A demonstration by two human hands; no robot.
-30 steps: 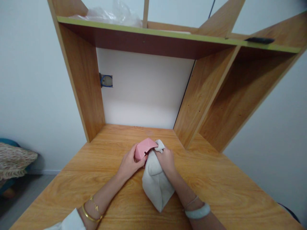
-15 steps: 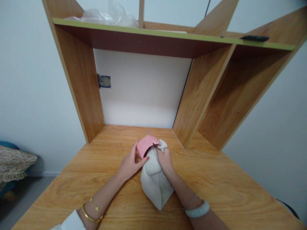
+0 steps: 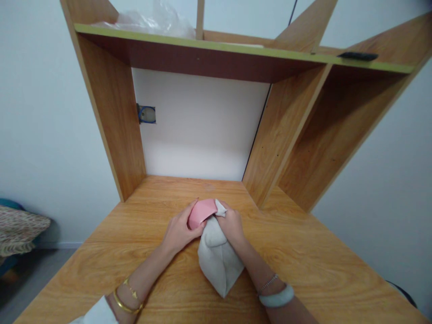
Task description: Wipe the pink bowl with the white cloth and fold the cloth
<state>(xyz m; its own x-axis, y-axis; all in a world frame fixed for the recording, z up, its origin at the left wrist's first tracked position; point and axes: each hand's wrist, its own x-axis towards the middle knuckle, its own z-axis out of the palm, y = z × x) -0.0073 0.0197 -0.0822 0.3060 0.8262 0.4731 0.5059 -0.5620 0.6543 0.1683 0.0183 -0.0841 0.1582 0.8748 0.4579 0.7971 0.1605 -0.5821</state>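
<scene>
Clasping left hand: fingers curled around the pink cup, which is held tipped low over the desk at lower centre of frame.
Right hand: closed on the grey-white cloth, its top end at the cup's mouth.
Cloth: the rest trails onto the desk between both wrists.
Cup: between the two hands.

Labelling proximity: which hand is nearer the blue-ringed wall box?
Left. The left hand, on the pink item, is below and slightly right of the wall box; the right hand, on the cloth, sits farther right.
</scene>
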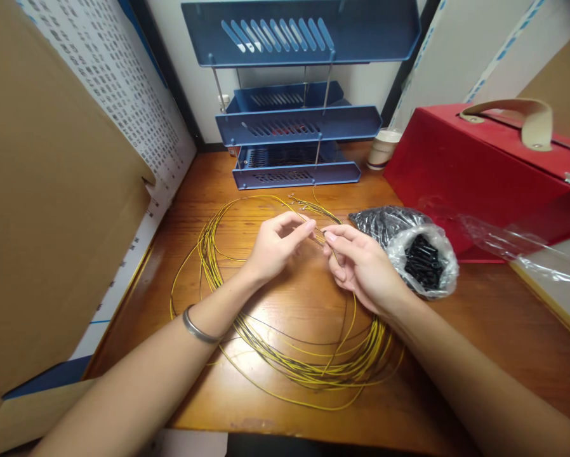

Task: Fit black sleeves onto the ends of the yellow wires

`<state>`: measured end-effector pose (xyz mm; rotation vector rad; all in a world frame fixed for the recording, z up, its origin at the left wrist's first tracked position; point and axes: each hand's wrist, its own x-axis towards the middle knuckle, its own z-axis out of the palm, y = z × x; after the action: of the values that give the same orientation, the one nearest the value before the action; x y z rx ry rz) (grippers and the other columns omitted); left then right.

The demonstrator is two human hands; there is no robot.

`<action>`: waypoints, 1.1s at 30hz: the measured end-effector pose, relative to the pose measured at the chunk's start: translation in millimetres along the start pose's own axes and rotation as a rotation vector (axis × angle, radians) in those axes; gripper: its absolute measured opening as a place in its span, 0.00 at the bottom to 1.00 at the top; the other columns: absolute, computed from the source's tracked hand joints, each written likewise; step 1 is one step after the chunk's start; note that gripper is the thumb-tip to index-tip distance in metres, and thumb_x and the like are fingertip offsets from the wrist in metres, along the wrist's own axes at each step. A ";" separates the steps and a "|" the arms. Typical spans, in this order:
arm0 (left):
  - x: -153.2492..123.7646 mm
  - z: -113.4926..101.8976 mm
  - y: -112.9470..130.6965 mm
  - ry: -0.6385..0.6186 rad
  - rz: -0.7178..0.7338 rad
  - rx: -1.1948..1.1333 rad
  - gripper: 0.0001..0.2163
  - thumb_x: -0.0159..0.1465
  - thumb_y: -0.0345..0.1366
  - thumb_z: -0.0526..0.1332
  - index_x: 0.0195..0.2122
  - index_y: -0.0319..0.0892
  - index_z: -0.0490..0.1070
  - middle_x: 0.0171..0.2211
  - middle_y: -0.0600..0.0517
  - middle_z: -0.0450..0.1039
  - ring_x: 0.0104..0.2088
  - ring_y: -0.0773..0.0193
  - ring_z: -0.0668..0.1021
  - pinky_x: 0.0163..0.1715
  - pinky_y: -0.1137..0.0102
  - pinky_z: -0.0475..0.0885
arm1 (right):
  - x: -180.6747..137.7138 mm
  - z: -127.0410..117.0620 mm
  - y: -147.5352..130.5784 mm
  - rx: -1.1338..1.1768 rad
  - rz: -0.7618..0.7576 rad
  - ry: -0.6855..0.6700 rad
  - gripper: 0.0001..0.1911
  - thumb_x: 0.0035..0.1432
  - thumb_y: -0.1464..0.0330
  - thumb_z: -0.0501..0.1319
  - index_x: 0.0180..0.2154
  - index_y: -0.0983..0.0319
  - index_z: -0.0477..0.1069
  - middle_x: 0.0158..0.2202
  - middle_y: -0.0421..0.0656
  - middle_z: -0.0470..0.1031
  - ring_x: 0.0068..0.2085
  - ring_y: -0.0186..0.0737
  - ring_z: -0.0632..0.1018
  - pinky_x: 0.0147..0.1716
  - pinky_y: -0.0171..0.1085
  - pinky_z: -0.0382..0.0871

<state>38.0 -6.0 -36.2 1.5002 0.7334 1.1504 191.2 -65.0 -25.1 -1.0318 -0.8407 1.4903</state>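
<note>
A large loose coil of thin yellow wires (285,362) lies on the wooden desk (480,343). Above its middle, my left hand (275,244) pinches the end of one wire between thumb and fingers. Facing it, my right hand (361,266) pinches the same wire end (317,236), its fingertips almost touching the left ones. A metal bangle (197,329) sits on my left wrist. Several bare wire tips (304,204) fan out at the coil's far side. Just right of my right hand lies an open clear plastic bag of small black parts (423,257).
A blue three-tier letter tray (297,127) stands at the back of the desk, a paper cup (384,149) beside it. A red box with a tan handle (494,165) fills the right. Cardboard (42,203) walls the left. Clear plastic film (513,244) lies at right.
</note>
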 end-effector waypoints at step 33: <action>-1.1 -0.3 -0.7 -0.052 0.011 0.048 0.10 0.59 0.41 0.69 0.33 0.38 0.78 0.32 0.48 0.80 0.29 0.67 0.78 0.29 0.73 0.71 | 2.7 -3.8 2.2 -0.013 -0.038 0.013 0.18 0.49 0.60 0.71 0.37 0.62 0.71 0.31 0.37 0.73 0.17 0.27 0.69 0.13 0.30 0.62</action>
<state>37.4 -6.6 -37.2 1.5707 0.7222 1.1048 193.8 -62.8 -29.0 -1.0291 -0.8574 1.4458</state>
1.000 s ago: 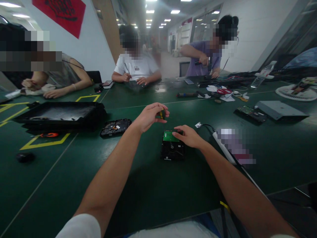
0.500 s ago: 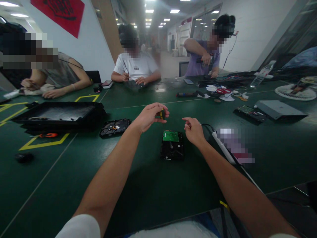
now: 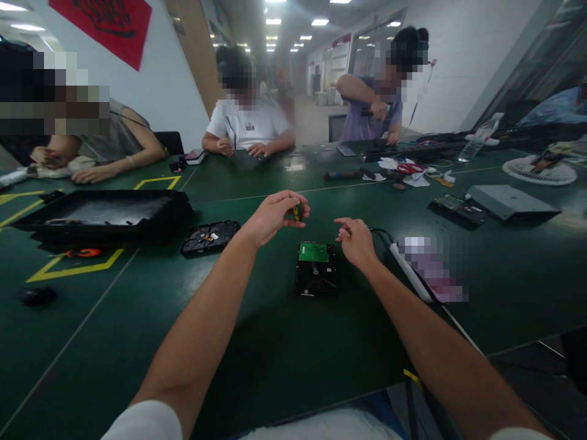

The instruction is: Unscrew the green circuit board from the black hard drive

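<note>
My left hand (image 3: 277, 217) grips a small black-and-yellow object (image 3: 297, 211) between thumb and fingers, raised over the table. The fingers cover much of it, so its kind does not show. To its right is my right hand (image 3: 356, 241), index finger pointing left and the other fingers curled in; whatever they may hold is hidden. Below and between both hands lies a hard drive (image 3: 316, 278), its green circuit board (image 3: 313, 252) facing up at the far end. Neither hand touches the drive.
Left of my arm lies another black drive (image 3: 210, 238), beside stacked black trays (image 3: 98, 214). A white power strip (image 3: 410, 272) with cables is at right, near a grey metal box (image 3: 512, 203) and a circuit-board unit (image 3: 457, 211). Three people sit or stand across the green table (image 3: 257, 360).
The whole view has shifted slightly, with the scene sitting a little further left. Both hands keep nearly the same pose over the hard drive.
</note>
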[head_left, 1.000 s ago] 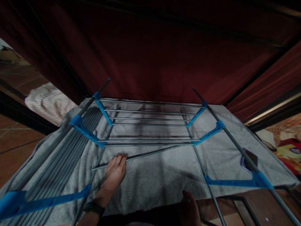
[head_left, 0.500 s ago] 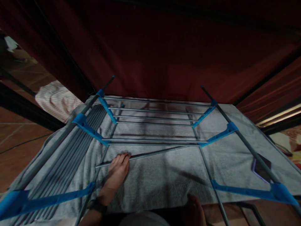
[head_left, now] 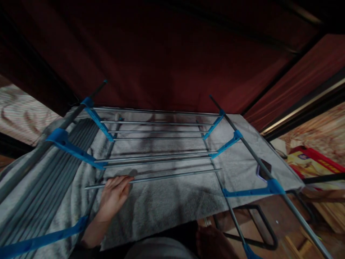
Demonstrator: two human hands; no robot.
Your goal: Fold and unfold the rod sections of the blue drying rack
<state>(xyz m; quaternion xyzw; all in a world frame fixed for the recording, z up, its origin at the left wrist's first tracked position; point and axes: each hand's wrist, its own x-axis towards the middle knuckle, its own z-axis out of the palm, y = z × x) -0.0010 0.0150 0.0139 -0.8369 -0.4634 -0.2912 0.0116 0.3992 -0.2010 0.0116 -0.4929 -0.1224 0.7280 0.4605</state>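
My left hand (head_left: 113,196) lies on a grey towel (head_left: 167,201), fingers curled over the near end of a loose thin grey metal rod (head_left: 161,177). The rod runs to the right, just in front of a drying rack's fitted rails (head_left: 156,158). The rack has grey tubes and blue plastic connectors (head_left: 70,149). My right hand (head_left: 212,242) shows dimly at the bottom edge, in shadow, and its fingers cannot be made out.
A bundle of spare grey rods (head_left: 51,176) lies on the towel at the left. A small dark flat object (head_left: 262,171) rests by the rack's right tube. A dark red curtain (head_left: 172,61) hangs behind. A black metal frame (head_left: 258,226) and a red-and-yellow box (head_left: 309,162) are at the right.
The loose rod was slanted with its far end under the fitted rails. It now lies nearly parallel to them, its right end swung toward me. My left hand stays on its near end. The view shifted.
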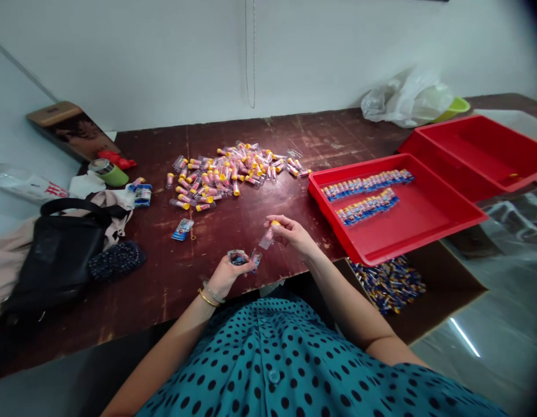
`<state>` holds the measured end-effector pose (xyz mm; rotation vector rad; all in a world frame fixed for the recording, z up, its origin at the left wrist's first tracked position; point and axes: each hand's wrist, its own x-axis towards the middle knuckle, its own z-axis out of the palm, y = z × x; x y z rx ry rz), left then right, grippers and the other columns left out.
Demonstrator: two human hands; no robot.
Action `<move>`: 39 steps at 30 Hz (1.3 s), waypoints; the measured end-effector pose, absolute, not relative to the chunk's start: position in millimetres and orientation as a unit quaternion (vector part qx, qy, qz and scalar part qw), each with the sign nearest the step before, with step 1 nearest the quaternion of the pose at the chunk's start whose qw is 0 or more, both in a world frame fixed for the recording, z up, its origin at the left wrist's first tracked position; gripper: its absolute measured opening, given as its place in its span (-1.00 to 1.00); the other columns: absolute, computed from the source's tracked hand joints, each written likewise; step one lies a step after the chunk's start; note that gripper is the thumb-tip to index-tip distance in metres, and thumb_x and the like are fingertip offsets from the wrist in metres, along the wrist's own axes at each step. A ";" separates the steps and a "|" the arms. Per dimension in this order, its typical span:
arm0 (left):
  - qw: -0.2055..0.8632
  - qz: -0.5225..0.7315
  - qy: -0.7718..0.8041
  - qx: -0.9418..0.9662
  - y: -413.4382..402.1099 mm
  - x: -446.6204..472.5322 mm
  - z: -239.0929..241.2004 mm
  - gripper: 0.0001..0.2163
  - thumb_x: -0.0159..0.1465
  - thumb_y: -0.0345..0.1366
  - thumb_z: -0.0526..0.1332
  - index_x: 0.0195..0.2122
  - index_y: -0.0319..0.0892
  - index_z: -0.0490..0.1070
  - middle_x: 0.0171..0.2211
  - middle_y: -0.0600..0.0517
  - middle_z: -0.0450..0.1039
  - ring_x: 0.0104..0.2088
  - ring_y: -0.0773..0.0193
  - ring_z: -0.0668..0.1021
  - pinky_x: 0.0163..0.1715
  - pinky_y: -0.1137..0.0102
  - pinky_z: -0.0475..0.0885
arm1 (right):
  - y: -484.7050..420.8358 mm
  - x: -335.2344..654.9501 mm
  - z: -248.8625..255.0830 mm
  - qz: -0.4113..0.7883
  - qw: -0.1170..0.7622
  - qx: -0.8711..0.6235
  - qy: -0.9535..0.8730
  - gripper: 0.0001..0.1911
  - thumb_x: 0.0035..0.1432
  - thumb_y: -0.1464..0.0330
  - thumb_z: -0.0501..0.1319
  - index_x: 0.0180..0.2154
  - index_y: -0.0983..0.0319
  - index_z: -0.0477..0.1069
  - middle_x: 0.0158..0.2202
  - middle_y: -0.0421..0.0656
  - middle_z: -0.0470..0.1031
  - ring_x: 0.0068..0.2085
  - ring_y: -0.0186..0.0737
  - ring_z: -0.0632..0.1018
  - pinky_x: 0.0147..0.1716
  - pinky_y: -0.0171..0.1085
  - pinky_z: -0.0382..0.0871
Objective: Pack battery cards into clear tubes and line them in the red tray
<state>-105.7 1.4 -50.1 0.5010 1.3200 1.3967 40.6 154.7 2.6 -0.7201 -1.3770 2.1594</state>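
Note:
My right hand [292, 234] pinches a small clear tube with a yellow cap [268, 234] above the near edge of the dark wooden table [233, 231]. My left hand [228, 272] is closed on small blue printed wrappers [242, 258], just left of the tube and close to it. A heap of similar yellow-capped tubes [227, 171] lies further back on the table. One loose blue wrapper [182, 229] lies to the left of my hands.
A red tray [416, 223] at right holds two rows of wrapped tubes [366, 194]; a second red tray [481, 153] sits behind it. A cardboard box [446, 284] of blue wrappers stands below. A black bag [59, 249], green cup [107, 172] and plastic bag [407, 98] are also there.

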 end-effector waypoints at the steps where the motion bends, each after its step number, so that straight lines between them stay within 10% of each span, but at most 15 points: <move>1: 0.547 0.590 0.556 0.210 1.3 -104.8 -49.2 -0.63 -0.18 -0.22 0.54 -0.47 -0.20 0.39 -0.49 0.11 0.45 -0.47 0.35 0.44 -0.48 0.43 0.34 | 151.5 38.7 5.2 0.792 0.235 -0.251 -0.504 -0.59 -0.03 0.20 0.40 -0.11 0.16 0.51 -0.14 -0.16 0.55 -0.32 -0.35 0.51 -0.26 -0.32 0.42; 15: 0.596 0.563 0.522 0.235 0.2 -91.3 -48.7 -0.67 -0.02 -0.12 0.46 -0.47 -0.23 0.40 -0.55 0.12 0.37 -0.51 0.37 0.41 -0.45 0.43 0.27 | 130.9 40.6 -6.8 0.728 0.253 -0.218 -0.599 -0.72 0.07 0.25 0.35 -0.32 0.19 0.27 -0.25 -0.20 0.51 -0.34 -0.33 0.49 -0.30 -0.30 0.41; 29: 0.595 0.609 0.494 0.174 22.6 -81.6 -15.1 -0.59 -0.06 -0.09 0.49 -0.25 -0.20 0.56 -0.29 0.02 0.55 -0.28 0.27 0.50 -0.27 0.42 0.37 | 114.3 58.2 -24.2 0.588 0.345 -0.218 -0.698 -0.69 0.10 0.21 0.35 -0.15 0.19 0.44 -0.08 -0.11 0.51 0.00 -0.17 0.51 0.11 -0.15 0.33; 39: 0.594 0.577 0.517 0.216 32.0 -67.8 -15.2 -0.63 0.00 -0.11 0.46 -0.23 -0.22 0.55 -0.31 0.03 0.54 -0.33 0.33 0.48 -0.28 0.44 0.36 | 122.8 79.5 -17.7 0.566 0.366 -0.225 -0.703 -0.78 0.12 0.23 0.34 -0.20 0.17 0.51 -0.13 -0.13 0.55 -0.07 -0.20 0.55 0.03 -0.18 0.38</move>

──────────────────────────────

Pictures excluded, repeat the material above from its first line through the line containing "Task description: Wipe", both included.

# Task answer
A demonstration by two human hands; no robot.
-30 steps: 
-15 steps: 
+0 steps: 
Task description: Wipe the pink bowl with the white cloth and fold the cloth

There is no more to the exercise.